We have a model that consists of three variables U, X, and Y that have the dimension of is D \times L, D \times N, and D \times 1 respectively. Our model is as follows:
U := N_{U} \sim N(\mu, \Sigma_{UU})
X := U \alpha + N_{X}
Y := X \beta + U \eta + N_{Y}
Where N_X and N_y have a Normal distribution with mean zero and identity covariance matrix. Hence,
U \sim N(\mu,\Sigma_{UU})
X \sim N(\mu \alpha , \Sigma_{XX}) = N(\mu \alpha, \alpha^T \Sigma_{UU} \alpha + I_{N_X N_X})

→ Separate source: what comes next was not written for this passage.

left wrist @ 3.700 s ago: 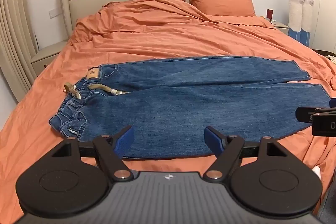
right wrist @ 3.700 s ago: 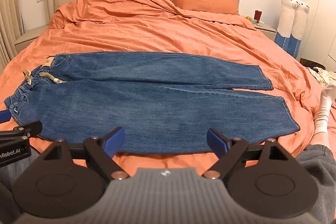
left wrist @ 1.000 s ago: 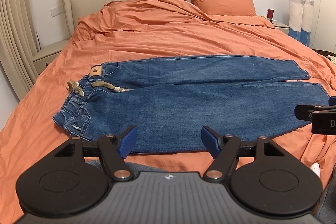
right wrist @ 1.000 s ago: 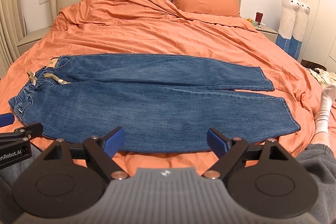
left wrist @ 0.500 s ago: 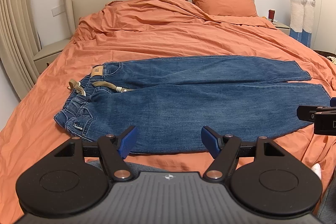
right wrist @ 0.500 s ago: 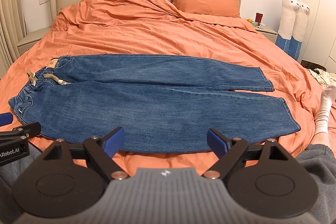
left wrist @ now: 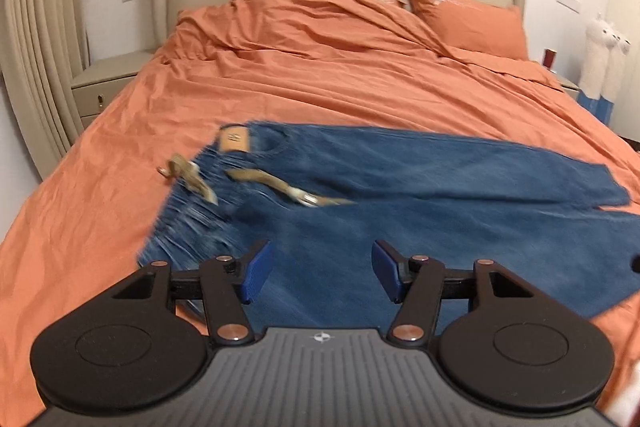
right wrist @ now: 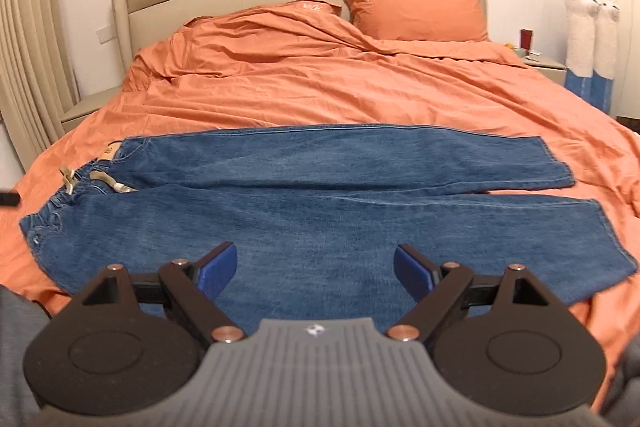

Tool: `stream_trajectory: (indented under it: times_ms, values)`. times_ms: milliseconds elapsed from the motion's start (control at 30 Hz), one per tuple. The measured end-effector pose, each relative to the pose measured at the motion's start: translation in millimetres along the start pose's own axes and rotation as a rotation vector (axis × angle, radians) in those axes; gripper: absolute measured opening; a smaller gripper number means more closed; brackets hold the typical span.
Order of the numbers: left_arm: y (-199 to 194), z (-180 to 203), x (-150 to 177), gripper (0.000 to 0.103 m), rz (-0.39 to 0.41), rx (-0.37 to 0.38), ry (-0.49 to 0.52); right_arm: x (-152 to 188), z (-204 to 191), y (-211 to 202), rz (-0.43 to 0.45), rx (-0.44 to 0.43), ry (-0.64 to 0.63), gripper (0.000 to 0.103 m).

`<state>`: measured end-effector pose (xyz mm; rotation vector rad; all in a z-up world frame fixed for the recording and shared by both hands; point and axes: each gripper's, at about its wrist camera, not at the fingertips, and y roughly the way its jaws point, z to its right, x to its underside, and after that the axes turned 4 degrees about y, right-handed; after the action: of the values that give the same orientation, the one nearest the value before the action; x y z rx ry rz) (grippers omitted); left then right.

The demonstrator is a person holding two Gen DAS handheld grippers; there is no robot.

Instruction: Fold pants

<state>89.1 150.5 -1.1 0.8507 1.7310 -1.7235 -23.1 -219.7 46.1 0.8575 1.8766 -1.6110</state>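
Jeans (right wrist: 304, 203) are lying flat on the orange bed (right wrist: 360, 95), long axis running 9-to-3 across both views: waistband (left wrist: 188, 211) at the 9 o'clock end, hems at 3. Legs are lying side by side, unfolded; no fold started yet, by my read.

Left claw (left wrist: 316, 273) is hovering over the near leg close to the waist end, waistband and the loose tan belt (left wrist: 280, 187) sitting at roughly 11 o'clock from it. Its jaws have just been closing in a bit, but are still standing moderately wide with nothing between the blue pads (left wrist: 256, 271) — denim is below them, not gripped. View is motion-blurred.

Right claw (right wrist: 316, 269) is hanging wide apart over mid-leg, empty, near hem (right wrist: 612, 239) at about 2 o'clock from it.

Key relation: the left hand is nearer the waistband, the right nearer the hems. Each claw is facing 12 o'clock across the short axis, so I'm guessing a lengthwise fold, near leg over far leg. Near edge is lying just under both claws, so each one needs to be dropping onto that edge before pinching.
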Motion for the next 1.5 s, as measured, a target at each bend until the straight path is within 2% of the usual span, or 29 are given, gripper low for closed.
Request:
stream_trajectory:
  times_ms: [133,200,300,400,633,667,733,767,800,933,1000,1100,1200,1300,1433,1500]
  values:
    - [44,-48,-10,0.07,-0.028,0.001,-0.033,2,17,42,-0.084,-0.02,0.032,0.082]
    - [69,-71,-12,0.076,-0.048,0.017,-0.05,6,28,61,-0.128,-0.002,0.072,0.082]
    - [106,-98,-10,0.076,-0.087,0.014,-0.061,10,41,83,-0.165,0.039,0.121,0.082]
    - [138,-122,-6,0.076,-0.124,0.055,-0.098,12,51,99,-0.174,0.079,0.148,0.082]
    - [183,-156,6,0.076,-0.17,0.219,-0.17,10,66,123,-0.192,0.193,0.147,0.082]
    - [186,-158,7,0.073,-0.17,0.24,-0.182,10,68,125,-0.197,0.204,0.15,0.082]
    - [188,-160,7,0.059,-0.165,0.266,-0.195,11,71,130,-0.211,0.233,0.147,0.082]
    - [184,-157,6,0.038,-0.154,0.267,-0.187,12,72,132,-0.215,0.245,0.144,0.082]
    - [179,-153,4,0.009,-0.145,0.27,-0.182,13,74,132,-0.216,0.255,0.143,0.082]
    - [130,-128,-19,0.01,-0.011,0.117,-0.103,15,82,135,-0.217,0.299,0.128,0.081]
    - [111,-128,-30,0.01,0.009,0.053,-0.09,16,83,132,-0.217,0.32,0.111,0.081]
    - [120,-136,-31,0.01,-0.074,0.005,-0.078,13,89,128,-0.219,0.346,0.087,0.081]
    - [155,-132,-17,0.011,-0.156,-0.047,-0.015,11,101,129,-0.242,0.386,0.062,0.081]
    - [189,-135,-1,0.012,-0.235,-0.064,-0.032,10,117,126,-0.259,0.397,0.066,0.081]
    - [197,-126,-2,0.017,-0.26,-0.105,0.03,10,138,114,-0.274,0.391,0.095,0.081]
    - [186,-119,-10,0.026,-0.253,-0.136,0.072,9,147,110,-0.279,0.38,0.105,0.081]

Y \sim N(\mu \alpha \beta + \mu \eta, \Sigma_{YY})
Where \Sigma_{YY} is,
\beta^T \Sigma_{XX}\beta + \beta^T \alpha^T \Sigma_{UU} \eta + \eta^T \Sigma_{UU} \alpha \beta + \eta^T \Sigma_{UU} \eta + \eta^T \mu^T \mu \eta + I_{N_Y N_Y}.

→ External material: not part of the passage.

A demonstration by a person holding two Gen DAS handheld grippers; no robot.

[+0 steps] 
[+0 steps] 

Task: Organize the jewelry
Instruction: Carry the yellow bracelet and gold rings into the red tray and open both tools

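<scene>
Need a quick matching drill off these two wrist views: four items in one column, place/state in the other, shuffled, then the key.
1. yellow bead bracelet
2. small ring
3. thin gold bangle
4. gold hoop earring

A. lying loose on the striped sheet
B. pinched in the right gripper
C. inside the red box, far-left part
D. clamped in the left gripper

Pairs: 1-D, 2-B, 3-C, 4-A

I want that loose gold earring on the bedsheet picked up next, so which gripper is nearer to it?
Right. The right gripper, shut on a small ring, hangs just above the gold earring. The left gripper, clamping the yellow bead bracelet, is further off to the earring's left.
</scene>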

For simplicity we assume that \Sigma_{UU} is a identity matrix. The dimensions of \mu, \alpha, \beta and \eta are 1 \times L, L \times N, N \times 1, and L \times 1 respectively.
Our goal is to learn the parameters \mu, \alpha, \beta and \eta. I have created the following Stan model. My problem is that I can’t learn \eta correctly but I can learn the rest of the parameters correctly using the optimizing
method. Here I post my data generation process in R and my Stan model. Any help would be greatly appreciated.
f_u
, f_x
, and f_y
are functions that generate data for u,x, y, \mu, \alpha,\beta and \eta.
f_u <- function(){
mu <- rnorm(L, 0, 10)
Sigma_uu = diag(L)
u <- matrix(0, nrow=D, ncol=L)
for(i in 1:D){
for(j in 1:L){
u[i, j] <- rnorm(1, mu[j], sqrt(Sigma_uu[j,j]))
}
}
return(list(u = u, mu = mu, Sigma_uu = Sigma_uu))
}
sim <- f_u()
mu<- sim$mu
u <- sim$u
Sigma_uu<- sim$Sigma_uu
f_x <- function(u, Sigma_uu){
alpha <- matrix(0, nrow = L, ncol = N)
for(i in 1:L){
for(j in 1:N){
alpha[i, j] <- rnorm(1, 0, 10)
}
}
linear_exp = u %*% alpha
Sigma_xx = t(alpha) %*% Sigma_uu %*% alpha + diag(N)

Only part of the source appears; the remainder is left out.